Le Monastère d'Arkadi est l'un des symboles de la liberté de la Crète qui est le plus honoré. La défense de ce monastère-forteresse lors du soulèvement crétois de 1866 contre les Turcs est légendaire ; il reste encore dans les mémoires et constitue une source d'inspiration.

Vers la moitié du XIXème siècle, cela fait depuis plus de deux siècles que la Crête est sous la domination Ottomane car les Turcs occupent la Crête depuis le XVIIème siècle, en dépit de fréquents soulèvements sanglants menés par les rebelles crétois déterminés à gagner l'indépendance et l'union avec la Grèce. La révolution de 1866 arrive, à l'instigation d'un comité de 16 membres révolutionnaires. Le monastère d'Arkadi est devenu le siège des rebelles, en raison de sa position centrale sur l'île et de son emplacement stratégique au sommet d'une gorge rocheuse, à l’intérieur des terres.

Lorsque le Pacha turc de Réthymnon a appris que des rebelles crétois opéraient à partir du monastère, il envoya un ultimatum à l'Abbé Gabriel Marinakis: soit le comité révolutionnaire était explusé ou alors le monastère serait détruit.

Mais l'abbé Gabriel était lui-même acteur de la rebellion en tant que président du comité. Il a donc refusé la demande du pacha. Les rebelles ont commencé à aménager le monastère pour l'attaque prévue contre les turcs.

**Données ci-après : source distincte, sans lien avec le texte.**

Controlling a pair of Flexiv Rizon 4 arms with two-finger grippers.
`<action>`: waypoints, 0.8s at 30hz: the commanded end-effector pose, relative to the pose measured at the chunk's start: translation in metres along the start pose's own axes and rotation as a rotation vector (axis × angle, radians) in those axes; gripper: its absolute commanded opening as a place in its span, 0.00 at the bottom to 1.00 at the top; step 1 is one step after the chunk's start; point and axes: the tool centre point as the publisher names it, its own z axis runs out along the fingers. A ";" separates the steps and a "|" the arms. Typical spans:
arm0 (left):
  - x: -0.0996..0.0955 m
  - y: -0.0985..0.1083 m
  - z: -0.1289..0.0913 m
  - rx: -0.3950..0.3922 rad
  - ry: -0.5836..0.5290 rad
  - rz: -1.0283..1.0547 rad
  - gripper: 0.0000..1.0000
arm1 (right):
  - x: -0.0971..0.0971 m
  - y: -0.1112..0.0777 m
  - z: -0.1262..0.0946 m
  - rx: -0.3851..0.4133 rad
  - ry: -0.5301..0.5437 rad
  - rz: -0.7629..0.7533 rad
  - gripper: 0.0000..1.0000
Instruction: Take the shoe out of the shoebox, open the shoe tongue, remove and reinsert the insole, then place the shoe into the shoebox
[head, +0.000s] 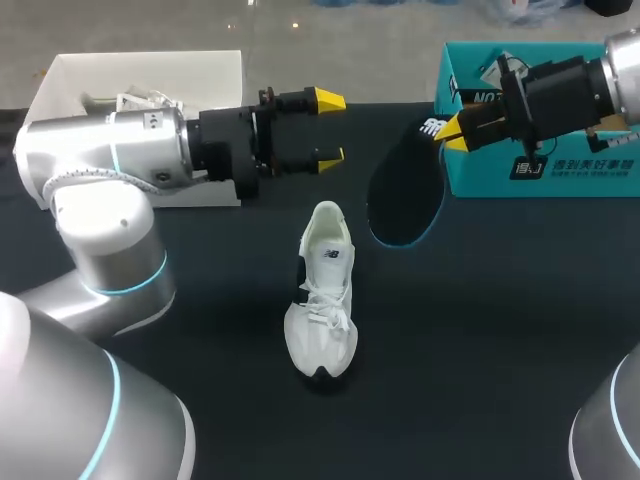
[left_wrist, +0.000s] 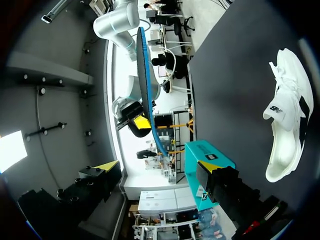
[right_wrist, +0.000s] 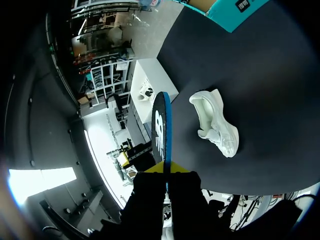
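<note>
In the right end effector (head: 455, 135) hangs the insole (head: 405, 190), near the shoe (head: 322, 300).

Just right of shoe (head: 322, 295), insole (head: 405, 195).

Table (head: 480, 330): flat, covered in black. Three things sit directly on it. White sneaker (head: 322, 290) near the middle, upright on its sole, toe toward the robot's edge, heel toward the far edge, well apart from both boxes. White open box (head: 150, 70) at the far left, partly hidden behind the left arm. Teal box (head: 560, 170) at the far right, printed side facing the robot.
</note>
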 end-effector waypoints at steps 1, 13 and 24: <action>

A l'aube du 8 Novembre 1866, les défenseurs d’Arkadi se réveillent pour trouver le monastère entouré par 15 000 soldats turcs, armés de 30 canons. Les murs du monastère ont été défendus par seulement 259 hommes armés, dont 45 moines et 12 des 16 membres du comité révolutionnaire. Il y avait aussi près de 700 femmes et les enfants de villages voisins, cherchant refuge contre l'oppression Turque.

Les troupes turques ont pris d'assaut le monastère par vagues et nombre d'entre eux ont été fauchés par le feu nourri des défenseurs et de 7 maquisards qui s'étaient barricadés dans le moulin à vent, en dehors des murs. A la nuit tombée, lors du deuxième jour de la bataille, les cadavres turcs s'entassaient dans les champs autour du monastère. Les tireurs d'élite crétois étaient morts un par un. Mais l’entrée principale et les murs du lieu résistaient encore aux coups.

Dans l'obscurité de la première nuit, deux rebelles crétois ont été descendus avec une corde d'une fenêtre, habillés comme des Turcs, et ont glissé à travers les lignes des ennemis et ont été chercher des renforts dans les villages voisins.

Le deuxième jour de la bataille a débuté par un grand éclat, car les Turcs ont ouvert le feu avec leurs deux grands canons, qu’ils avaient amenés de Réthymnon pendant la nuit. L'abbé Gabriel a décidé de réunir les défenseurs dans la chapelle d'Arkadi pour recevoir les derniers sacrements. Il les a exhortés à mourir courageusement et défendre leur cause et ensuite monta sur les murs pour en faire de même.

A la fin de l’après-midi du deuxième jour, l'artillerie turque avait déjà pulvérisé les murs extérieurs. Les maquisards ont tué des centaines d’envahisseurs, mais la fin était clairement prévisible. Les munitions s'épuisaient et l’entrée principale était presque brisée. Comme l'obscurité tombait, les Turcs lancèrent un dernier assaut massif, en passant à travers la porte dans la cour intérieure, où les rebelles se sont battus contre eux, main à main.

En attendant, Giaboudakis s'apprêtait à réaliser son plan. Il a mené les femmes et les enfants dans la poudrière, où ils ont dit leurs prières. Comme la porte de la poudrière éclatait, Giaboudakis a mis le feu aux barils de poudre.

Une gigantesque explosion a tué tous les réfugiés et de nombreux soldats turcs. Lorsque la fumée s'est dissipée, 864 hommes, femmes et enfants crétois étaient morts ensemble avec un grand nombre de Turcs. Les soldats Turcs ont pris 114 prisonniers qu' ils ont immédiatement mis à mort. De tous les rebelles, 3 seulement ont réussi à s'échapper pour décrire plus tard ces événements tragiques.

Les nouvelles du sacrifice du monastère d'Arkadi, avec ses lourdes pertes de maquisards, femmes, enfants et des membres du clergé ont marqué l’opinion publique de l'Europe et ont suscité un vif soutien pour la cause des rebelles crétois. En 1898, après l’intervention des grandes puissances (Angleterre, France, Italie et Russie) pour expulser les forces turques, la Crète a gagné son indépendance et les Turcs se sont retirés de l'île.

En 1913, l'objectif de cette longue lutte a été atteint et la Crète était unie à la Grèce.